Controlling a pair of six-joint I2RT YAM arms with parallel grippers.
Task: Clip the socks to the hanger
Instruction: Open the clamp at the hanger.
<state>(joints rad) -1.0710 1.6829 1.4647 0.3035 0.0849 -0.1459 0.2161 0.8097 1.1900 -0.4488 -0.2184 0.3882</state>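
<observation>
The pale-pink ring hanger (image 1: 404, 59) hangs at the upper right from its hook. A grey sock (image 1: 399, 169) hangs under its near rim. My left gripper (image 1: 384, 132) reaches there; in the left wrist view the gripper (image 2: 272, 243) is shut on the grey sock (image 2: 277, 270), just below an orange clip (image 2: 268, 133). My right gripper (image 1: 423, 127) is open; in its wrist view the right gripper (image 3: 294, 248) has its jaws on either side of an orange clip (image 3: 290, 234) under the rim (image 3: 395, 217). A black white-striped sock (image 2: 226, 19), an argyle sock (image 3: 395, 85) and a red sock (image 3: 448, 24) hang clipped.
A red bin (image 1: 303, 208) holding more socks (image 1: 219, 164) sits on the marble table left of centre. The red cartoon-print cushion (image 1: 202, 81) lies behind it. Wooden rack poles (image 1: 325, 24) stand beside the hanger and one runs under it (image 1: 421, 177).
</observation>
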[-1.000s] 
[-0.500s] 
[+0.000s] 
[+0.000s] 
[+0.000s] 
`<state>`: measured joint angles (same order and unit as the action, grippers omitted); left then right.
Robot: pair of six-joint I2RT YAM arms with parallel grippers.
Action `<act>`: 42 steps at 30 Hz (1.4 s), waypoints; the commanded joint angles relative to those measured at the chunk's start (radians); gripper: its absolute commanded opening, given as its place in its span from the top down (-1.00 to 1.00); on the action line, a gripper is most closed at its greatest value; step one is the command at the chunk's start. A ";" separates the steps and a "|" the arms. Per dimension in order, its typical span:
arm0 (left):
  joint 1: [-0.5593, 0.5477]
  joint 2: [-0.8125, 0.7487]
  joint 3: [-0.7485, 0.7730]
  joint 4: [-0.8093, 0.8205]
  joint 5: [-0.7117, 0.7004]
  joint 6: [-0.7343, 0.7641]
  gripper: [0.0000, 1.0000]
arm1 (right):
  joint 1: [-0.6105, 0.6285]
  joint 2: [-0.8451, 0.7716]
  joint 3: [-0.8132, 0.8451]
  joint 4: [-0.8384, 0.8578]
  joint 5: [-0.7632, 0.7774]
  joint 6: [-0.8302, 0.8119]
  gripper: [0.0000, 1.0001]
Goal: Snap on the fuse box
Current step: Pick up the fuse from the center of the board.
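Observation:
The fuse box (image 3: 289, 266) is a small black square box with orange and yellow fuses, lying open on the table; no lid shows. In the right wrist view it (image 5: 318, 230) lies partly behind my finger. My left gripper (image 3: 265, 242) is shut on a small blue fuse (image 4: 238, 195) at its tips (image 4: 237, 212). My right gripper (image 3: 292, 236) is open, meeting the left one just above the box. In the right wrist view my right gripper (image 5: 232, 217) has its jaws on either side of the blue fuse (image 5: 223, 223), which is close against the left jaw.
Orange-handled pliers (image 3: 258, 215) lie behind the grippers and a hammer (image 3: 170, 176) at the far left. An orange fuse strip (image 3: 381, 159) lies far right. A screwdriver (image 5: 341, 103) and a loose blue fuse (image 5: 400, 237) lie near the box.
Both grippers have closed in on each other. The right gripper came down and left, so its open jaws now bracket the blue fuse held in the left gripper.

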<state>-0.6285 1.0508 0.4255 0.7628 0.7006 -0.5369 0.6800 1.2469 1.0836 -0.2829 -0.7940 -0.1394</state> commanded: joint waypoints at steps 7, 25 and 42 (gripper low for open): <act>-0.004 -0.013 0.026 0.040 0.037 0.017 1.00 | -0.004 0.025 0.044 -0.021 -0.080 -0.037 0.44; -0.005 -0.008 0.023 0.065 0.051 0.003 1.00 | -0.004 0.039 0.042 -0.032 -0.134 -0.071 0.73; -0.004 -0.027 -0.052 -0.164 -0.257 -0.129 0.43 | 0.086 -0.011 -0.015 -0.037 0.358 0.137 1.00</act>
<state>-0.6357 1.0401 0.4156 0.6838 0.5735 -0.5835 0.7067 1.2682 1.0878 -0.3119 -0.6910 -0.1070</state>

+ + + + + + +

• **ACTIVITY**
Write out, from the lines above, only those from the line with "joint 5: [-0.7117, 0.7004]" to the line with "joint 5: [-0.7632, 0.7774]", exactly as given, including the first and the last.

• **TASK SOLUTION**
  joint 5: [-0.7117, 0.7004]
  joint 6: [-0.7343, 0.7641]
  gripper: [0.0000, 1.0000]
arm1 (right):
  joint 1: [-0.6105, 0.6285]
  joint 2: [-0.8451, 0.7716]
  joint 3: [-0.8132, 0.8451]
  joint 4: [-0.8384, 0.8578]
  joint 5: [-0.7632, 0.7774]

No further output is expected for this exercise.